**Assignment**
Each line in the data holding "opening" should be listed.
####
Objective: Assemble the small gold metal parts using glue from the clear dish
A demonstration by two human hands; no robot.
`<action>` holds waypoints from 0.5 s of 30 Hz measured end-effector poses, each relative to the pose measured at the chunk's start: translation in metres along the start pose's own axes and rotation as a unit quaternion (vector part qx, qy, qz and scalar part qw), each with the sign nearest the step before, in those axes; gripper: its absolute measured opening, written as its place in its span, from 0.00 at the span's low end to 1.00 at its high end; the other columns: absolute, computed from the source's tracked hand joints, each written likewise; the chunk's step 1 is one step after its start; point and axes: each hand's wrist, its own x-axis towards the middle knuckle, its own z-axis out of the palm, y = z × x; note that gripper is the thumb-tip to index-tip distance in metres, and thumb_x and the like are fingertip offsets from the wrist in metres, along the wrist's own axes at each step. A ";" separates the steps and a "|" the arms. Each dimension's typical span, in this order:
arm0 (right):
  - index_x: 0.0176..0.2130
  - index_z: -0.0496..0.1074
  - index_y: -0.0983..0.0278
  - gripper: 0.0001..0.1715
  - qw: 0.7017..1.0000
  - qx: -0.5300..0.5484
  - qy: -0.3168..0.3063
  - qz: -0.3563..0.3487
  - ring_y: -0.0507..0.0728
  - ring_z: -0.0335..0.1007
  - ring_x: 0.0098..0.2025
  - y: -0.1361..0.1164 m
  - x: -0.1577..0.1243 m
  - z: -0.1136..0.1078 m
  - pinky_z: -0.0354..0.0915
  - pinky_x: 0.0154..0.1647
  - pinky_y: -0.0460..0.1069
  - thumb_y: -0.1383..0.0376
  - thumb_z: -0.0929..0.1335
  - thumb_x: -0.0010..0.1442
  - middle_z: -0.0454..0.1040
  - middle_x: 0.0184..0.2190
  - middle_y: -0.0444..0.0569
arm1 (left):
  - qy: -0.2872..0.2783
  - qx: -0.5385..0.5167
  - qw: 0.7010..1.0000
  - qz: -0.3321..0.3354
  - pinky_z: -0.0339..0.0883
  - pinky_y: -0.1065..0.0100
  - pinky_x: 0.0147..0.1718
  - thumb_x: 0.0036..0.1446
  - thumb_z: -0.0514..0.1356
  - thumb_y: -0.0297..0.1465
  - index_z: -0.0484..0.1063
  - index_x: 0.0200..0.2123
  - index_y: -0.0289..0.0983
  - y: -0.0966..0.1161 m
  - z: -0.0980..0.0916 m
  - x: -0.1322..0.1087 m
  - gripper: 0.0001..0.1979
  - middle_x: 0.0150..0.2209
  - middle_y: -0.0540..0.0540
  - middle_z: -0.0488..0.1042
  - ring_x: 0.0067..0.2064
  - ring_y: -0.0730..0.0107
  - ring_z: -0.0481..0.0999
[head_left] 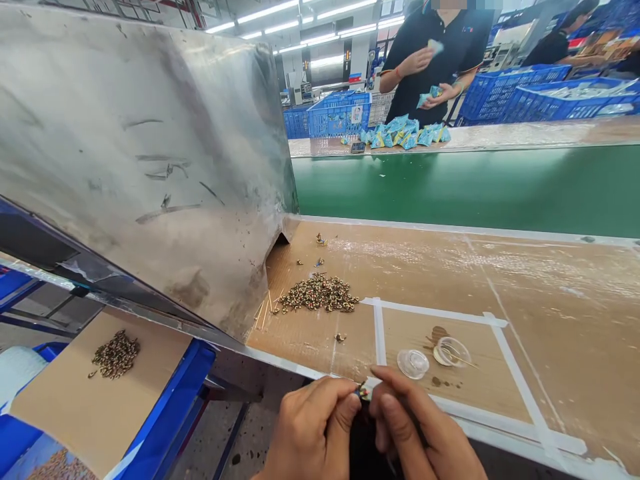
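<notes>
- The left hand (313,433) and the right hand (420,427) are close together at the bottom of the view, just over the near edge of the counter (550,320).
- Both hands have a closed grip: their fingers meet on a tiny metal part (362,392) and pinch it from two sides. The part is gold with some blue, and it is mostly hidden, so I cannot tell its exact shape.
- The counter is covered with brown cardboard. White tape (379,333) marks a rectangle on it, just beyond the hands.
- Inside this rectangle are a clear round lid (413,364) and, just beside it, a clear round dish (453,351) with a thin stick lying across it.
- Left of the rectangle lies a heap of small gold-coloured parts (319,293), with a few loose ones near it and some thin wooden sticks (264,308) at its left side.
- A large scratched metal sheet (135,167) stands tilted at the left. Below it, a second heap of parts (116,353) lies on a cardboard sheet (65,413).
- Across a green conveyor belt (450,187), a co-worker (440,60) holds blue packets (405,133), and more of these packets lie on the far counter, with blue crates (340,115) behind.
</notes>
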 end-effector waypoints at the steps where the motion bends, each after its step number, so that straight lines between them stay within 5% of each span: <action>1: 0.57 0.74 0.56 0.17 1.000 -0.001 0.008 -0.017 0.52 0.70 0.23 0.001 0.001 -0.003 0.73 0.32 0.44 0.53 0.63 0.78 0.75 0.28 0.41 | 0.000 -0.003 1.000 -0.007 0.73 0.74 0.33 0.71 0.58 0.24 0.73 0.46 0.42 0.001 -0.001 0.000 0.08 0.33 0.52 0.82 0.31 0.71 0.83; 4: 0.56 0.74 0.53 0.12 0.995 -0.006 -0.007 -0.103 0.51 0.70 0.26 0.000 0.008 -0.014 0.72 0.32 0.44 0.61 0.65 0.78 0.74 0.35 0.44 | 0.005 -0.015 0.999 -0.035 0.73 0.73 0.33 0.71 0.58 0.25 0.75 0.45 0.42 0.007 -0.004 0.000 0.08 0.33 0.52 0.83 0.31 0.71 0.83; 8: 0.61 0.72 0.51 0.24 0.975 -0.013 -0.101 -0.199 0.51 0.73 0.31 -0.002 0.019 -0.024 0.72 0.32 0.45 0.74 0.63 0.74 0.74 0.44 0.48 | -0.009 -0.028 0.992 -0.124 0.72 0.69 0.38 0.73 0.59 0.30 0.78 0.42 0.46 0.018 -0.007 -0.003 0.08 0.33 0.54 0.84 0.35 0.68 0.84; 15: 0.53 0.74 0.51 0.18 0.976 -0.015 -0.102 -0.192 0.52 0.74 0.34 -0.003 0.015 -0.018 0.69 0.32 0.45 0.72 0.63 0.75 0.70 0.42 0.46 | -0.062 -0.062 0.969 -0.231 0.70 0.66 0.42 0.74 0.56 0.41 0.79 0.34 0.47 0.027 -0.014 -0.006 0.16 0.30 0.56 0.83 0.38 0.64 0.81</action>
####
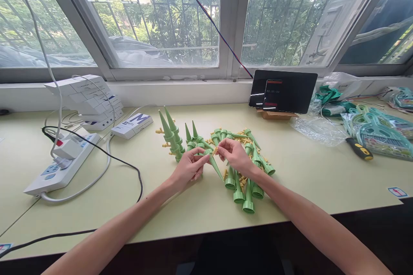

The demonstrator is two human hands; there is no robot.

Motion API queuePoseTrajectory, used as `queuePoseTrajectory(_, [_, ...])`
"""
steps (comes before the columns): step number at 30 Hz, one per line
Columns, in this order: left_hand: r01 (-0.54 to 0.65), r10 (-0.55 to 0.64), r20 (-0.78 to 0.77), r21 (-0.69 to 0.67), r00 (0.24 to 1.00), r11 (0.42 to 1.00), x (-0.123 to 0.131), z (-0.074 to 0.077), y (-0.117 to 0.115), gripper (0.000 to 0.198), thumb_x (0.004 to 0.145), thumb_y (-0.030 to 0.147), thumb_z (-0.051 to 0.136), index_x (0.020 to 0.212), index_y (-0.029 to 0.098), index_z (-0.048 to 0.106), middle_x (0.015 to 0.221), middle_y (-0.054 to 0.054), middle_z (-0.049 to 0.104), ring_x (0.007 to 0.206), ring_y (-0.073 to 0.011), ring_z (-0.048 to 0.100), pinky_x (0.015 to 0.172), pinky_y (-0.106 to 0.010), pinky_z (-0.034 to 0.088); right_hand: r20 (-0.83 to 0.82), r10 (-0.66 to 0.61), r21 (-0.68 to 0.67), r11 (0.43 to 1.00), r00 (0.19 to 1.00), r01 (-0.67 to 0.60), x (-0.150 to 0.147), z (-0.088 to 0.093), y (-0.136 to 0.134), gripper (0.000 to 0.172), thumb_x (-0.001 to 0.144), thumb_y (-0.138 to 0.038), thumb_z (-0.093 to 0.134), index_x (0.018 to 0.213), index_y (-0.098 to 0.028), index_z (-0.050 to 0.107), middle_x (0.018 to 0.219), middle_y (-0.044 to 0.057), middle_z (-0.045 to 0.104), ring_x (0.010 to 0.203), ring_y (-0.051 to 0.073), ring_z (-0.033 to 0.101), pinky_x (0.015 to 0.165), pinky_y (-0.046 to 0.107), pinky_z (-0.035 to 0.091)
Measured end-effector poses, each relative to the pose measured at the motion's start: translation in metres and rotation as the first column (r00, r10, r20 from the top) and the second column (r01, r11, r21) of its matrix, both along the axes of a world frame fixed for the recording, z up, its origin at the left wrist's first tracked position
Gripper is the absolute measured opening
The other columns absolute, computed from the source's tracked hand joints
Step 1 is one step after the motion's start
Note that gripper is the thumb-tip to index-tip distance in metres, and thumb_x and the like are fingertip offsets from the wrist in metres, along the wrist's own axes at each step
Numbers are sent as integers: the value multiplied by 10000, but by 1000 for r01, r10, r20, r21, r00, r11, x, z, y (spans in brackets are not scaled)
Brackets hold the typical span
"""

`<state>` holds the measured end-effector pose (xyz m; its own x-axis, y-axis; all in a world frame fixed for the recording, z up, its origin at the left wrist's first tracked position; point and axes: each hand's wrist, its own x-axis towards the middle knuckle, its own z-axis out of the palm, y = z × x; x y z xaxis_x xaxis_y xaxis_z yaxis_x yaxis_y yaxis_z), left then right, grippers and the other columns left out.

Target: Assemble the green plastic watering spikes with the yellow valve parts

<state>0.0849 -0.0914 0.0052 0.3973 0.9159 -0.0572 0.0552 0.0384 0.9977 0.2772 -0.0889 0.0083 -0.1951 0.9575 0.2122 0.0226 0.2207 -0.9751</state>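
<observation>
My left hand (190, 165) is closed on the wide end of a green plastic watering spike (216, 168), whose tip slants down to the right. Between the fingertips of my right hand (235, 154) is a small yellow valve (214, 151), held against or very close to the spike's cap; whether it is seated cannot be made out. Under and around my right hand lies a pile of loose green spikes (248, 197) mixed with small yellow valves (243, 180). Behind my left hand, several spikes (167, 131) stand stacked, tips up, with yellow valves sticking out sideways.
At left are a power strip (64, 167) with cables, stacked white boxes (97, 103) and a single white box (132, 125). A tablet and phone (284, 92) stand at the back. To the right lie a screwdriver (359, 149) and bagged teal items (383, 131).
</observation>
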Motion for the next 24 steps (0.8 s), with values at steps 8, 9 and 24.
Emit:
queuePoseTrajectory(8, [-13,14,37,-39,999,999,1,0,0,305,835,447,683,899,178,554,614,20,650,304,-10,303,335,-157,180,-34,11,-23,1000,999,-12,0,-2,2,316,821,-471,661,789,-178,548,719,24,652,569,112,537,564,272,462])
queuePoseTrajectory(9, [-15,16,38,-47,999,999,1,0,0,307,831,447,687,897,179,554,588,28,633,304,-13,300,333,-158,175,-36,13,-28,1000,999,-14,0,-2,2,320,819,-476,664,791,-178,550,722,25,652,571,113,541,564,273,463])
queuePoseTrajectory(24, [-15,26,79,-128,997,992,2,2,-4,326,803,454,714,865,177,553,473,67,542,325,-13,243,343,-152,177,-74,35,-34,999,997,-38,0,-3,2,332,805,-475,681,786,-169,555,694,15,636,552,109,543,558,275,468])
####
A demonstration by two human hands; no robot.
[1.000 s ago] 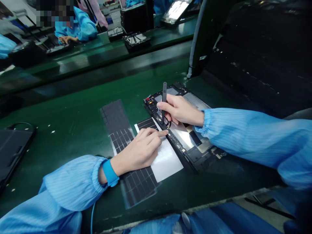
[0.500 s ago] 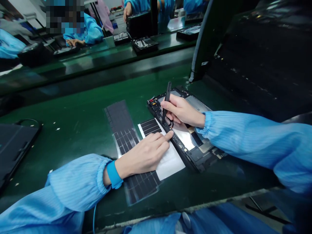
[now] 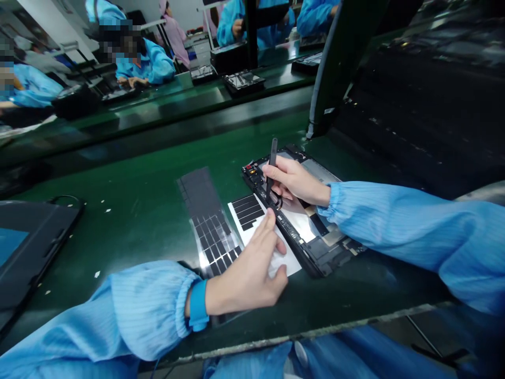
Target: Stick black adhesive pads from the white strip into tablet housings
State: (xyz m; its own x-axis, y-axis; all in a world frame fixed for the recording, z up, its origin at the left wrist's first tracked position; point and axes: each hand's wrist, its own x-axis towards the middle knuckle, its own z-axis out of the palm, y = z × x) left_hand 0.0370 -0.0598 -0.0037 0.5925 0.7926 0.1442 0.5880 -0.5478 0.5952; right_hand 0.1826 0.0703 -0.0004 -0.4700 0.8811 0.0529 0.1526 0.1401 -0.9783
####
**Response below**
`<action>` holds waypoints from 0.5 s of 30 Hz measured end-effector poses, each relative to the pose measured at the chunk's start: translation in metres along the start pose's own axes and rotation as a unit quaternion (vector part qx, qy, qz and scalar part qw), each with the sign nearest the step before, in those axes; gripper: its absolute measured opening, written as its place in its span, from 0.00 at the span's low end to 1.00 at its high end; the other columns: absolute, computed from the source's tracked hand joints, each written likewise; the chunk's step 1 is one step after its start; point and axes: each hand's wrist, its own x-axis towards the middle knuckle, its own z-axis out of the palm, y = z × x; note that gripper is the thumb-tip to index-tip distance in metres, and thumb_x and the like are fingertip offsets from the wrist in metres, along the wrist's own axes at each step. A ";" separates the steps and a "|" the arms. Each dimension's typical span, in this order:
Gripper is the absolute measured opening

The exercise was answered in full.